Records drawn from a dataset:
● ● ● ● ● ● ●

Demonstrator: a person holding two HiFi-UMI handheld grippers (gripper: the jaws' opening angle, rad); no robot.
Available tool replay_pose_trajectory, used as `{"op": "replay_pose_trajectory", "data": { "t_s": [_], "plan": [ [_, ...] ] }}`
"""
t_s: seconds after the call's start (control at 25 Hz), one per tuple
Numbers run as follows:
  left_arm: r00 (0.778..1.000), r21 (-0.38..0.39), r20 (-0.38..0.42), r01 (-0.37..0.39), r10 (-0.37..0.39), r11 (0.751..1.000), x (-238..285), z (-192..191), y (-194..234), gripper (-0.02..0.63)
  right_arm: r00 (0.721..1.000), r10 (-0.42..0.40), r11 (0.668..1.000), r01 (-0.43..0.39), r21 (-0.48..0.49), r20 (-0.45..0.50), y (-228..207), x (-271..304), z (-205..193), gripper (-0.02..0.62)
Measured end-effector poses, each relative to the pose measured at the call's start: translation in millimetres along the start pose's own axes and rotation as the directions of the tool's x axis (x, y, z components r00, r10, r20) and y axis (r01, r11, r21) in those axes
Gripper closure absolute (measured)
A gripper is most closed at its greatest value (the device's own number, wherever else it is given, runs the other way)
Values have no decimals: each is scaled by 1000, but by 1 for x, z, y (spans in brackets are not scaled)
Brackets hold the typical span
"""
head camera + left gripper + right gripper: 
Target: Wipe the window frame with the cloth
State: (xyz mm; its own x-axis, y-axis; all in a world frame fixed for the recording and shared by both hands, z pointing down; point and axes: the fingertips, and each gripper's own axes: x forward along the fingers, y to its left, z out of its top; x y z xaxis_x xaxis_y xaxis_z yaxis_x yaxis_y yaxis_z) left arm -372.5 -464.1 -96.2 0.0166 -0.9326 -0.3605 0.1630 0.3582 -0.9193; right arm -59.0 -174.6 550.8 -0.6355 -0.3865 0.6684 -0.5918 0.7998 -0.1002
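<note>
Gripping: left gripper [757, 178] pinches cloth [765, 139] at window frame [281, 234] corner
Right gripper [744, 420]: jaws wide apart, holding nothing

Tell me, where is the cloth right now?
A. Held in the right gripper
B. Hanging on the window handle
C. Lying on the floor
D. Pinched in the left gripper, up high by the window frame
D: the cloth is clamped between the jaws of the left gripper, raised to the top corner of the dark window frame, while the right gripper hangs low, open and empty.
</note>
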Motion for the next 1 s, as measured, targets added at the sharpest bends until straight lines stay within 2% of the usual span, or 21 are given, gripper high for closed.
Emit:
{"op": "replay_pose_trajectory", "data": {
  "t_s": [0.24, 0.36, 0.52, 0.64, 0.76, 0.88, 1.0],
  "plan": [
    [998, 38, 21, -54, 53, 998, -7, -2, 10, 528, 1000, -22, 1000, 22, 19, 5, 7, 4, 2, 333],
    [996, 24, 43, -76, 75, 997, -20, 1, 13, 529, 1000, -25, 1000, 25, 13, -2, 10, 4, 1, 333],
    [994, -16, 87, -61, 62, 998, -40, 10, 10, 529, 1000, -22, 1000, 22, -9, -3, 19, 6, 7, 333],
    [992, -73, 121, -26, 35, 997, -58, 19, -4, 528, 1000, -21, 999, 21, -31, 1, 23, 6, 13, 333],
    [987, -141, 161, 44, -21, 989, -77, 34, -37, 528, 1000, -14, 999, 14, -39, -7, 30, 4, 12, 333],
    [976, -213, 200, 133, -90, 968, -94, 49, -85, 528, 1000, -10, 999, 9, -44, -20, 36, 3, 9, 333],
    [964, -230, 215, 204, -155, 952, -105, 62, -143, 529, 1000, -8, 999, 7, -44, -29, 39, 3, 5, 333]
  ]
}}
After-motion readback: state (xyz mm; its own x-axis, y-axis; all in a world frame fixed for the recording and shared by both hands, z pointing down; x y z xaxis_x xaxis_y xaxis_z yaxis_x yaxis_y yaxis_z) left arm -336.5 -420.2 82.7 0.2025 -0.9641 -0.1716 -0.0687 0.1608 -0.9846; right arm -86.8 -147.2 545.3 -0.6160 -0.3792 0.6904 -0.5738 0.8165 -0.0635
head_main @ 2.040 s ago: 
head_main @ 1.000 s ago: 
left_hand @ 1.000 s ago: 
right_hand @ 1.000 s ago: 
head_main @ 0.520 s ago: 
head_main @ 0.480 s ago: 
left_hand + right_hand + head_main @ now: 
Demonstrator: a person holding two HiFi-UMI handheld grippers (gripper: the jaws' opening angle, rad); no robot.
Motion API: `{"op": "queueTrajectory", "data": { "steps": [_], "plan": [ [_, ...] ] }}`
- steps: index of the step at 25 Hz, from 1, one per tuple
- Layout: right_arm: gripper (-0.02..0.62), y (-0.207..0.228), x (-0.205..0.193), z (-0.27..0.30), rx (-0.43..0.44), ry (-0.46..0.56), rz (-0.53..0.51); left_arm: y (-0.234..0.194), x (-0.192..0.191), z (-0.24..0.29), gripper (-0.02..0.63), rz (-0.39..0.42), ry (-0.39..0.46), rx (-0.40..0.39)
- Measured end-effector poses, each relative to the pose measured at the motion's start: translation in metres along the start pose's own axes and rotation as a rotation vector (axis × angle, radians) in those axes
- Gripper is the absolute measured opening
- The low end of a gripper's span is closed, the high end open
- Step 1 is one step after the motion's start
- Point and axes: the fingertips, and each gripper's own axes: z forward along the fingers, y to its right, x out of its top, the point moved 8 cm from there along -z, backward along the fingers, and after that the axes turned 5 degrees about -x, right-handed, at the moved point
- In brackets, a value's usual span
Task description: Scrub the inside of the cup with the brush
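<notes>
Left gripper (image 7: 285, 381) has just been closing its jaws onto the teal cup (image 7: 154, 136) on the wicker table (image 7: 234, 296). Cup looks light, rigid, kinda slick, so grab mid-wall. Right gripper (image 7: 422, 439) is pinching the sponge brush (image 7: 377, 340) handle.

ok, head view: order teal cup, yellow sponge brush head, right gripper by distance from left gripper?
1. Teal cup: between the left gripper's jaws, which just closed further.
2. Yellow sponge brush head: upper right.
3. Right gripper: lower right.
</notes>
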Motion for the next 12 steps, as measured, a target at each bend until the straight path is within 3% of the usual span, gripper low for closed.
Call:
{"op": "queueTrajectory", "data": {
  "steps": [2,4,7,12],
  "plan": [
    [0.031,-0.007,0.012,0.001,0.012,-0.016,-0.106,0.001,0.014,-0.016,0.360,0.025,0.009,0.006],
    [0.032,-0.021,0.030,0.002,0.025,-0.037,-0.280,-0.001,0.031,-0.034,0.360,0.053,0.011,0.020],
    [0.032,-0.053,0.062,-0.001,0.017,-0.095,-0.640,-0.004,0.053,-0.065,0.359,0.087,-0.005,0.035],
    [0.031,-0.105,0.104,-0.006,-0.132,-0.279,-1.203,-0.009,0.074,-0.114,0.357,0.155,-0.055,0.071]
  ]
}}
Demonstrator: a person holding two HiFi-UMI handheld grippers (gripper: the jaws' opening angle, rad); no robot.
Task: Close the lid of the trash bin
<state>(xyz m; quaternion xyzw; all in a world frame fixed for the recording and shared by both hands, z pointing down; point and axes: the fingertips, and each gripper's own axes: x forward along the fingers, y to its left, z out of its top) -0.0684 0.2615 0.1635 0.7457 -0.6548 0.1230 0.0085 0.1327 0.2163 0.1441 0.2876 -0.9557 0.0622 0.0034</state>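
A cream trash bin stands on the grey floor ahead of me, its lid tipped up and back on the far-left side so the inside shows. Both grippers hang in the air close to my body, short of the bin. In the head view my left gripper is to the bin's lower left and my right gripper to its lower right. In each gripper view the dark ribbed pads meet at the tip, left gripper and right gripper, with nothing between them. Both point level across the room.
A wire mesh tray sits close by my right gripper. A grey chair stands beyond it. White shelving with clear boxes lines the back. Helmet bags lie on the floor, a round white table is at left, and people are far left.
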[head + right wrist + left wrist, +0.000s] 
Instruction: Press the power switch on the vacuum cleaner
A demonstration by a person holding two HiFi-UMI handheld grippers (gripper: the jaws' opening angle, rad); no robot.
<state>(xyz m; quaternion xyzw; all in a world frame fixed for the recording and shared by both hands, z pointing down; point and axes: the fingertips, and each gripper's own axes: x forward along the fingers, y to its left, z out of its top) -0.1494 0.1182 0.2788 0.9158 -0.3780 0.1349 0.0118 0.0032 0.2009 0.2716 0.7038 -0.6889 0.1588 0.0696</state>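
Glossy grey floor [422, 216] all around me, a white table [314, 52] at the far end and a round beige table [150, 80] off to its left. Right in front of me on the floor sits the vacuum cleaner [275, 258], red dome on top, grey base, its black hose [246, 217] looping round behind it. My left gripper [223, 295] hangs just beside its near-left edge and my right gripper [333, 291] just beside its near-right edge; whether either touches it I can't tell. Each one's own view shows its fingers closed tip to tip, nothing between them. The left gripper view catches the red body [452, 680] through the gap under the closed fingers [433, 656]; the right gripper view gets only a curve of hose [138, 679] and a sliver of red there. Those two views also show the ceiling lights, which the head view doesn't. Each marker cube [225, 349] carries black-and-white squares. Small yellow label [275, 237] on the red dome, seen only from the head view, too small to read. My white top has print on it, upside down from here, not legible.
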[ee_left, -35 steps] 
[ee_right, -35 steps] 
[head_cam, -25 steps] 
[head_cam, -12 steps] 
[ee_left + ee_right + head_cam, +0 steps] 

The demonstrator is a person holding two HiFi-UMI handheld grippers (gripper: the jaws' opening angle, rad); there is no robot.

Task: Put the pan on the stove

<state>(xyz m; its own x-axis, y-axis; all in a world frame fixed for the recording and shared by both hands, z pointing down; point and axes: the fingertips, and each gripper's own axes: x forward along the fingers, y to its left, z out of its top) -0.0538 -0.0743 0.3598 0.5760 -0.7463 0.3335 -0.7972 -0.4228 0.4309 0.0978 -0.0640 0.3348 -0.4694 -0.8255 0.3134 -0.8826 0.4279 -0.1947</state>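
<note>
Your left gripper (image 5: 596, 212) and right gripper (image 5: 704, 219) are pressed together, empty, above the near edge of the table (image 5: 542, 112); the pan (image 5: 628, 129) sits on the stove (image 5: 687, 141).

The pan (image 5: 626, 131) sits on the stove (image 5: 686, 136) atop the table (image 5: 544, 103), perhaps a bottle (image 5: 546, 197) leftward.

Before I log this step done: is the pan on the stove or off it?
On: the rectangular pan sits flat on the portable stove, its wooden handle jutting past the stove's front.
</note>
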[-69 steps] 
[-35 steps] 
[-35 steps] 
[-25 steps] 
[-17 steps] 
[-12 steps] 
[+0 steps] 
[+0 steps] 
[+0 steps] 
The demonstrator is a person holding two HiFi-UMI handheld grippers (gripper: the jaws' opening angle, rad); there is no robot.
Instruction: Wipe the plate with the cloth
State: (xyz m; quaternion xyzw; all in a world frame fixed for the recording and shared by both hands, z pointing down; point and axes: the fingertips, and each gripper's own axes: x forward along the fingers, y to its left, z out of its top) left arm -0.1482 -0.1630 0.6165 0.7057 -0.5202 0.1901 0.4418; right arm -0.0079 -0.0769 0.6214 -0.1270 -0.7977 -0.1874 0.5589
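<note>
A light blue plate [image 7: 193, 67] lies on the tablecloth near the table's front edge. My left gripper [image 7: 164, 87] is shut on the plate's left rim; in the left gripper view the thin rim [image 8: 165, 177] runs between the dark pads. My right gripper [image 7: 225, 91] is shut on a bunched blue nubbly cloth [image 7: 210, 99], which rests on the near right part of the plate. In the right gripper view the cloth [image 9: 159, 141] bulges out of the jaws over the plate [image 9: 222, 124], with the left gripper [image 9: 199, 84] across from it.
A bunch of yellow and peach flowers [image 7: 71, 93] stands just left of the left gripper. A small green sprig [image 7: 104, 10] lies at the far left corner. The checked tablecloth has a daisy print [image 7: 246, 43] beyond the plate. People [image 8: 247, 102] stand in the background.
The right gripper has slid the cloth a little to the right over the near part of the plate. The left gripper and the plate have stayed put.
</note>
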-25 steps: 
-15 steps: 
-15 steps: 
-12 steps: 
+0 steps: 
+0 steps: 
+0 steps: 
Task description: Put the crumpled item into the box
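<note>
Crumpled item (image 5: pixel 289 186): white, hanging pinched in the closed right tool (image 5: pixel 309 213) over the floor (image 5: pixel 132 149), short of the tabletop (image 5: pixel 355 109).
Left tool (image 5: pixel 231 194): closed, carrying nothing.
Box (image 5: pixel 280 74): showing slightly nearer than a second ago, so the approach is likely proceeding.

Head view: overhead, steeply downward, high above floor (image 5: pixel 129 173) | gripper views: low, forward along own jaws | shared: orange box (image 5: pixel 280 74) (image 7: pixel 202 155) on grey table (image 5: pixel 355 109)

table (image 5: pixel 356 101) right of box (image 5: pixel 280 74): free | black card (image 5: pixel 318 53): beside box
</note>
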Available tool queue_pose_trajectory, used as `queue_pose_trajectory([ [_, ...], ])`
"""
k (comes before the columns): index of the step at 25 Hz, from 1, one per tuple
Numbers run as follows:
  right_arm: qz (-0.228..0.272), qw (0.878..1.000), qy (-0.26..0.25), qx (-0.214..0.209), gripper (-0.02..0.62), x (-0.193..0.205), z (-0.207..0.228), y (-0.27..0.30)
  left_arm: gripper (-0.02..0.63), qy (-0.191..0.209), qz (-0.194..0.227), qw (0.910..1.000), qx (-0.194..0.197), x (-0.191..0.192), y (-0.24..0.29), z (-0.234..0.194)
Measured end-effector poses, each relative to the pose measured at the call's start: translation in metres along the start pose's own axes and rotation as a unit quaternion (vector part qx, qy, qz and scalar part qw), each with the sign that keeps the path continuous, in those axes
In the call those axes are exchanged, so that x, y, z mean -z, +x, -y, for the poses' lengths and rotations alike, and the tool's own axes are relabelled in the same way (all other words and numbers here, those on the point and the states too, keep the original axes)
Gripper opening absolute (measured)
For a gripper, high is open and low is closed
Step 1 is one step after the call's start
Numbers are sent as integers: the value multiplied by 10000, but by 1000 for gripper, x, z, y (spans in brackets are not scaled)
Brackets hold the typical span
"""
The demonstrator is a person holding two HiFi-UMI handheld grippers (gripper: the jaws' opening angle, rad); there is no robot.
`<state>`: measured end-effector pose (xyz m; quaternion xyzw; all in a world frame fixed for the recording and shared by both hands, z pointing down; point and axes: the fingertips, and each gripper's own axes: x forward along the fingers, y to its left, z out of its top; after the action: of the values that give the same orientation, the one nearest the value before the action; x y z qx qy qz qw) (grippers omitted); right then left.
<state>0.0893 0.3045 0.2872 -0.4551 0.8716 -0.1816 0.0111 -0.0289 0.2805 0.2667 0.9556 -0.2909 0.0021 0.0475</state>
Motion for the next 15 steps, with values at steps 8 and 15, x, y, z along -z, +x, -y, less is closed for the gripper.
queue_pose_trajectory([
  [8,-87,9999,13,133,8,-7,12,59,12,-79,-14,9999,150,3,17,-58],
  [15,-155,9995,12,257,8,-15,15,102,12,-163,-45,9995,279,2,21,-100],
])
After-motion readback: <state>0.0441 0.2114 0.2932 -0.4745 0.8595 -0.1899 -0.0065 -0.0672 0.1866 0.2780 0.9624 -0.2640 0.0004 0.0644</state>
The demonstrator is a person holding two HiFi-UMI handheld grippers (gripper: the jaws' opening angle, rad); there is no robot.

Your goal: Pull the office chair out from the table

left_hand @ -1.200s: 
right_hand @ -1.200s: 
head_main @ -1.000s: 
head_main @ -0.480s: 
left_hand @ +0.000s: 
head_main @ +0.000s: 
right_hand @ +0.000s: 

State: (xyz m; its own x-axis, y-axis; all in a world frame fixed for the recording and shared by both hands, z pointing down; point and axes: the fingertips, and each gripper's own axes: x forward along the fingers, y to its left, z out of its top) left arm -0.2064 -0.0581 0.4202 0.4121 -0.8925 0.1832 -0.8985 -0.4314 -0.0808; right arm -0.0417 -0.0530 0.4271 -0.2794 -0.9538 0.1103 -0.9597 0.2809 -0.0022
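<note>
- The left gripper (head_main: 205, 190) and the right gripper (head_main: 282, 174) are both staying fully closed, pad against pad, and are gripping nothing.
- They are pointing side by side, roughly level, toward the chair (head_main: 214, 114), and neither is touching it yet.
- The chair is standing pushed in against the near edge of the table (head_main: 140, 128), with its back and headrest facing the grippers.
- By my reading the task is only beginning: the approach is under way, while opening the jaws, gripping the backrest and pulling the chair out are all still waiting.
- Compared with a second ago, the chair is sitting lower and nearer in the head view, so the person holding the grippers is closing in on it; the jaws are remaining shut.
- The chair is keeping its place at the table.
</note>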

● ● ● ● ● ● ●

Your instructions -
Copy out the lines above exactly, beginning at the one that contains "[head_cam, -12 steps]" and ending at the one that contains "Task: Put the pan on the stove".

Solved problem -
[head_cam, -12 steps] 
[ee_left + ee_right + head_cam, +0 steps] 

The demonstrator is a person holding two HiFi-UMI handheld grippers (gripper: the jaws' opening angle, rad); there is no robot.

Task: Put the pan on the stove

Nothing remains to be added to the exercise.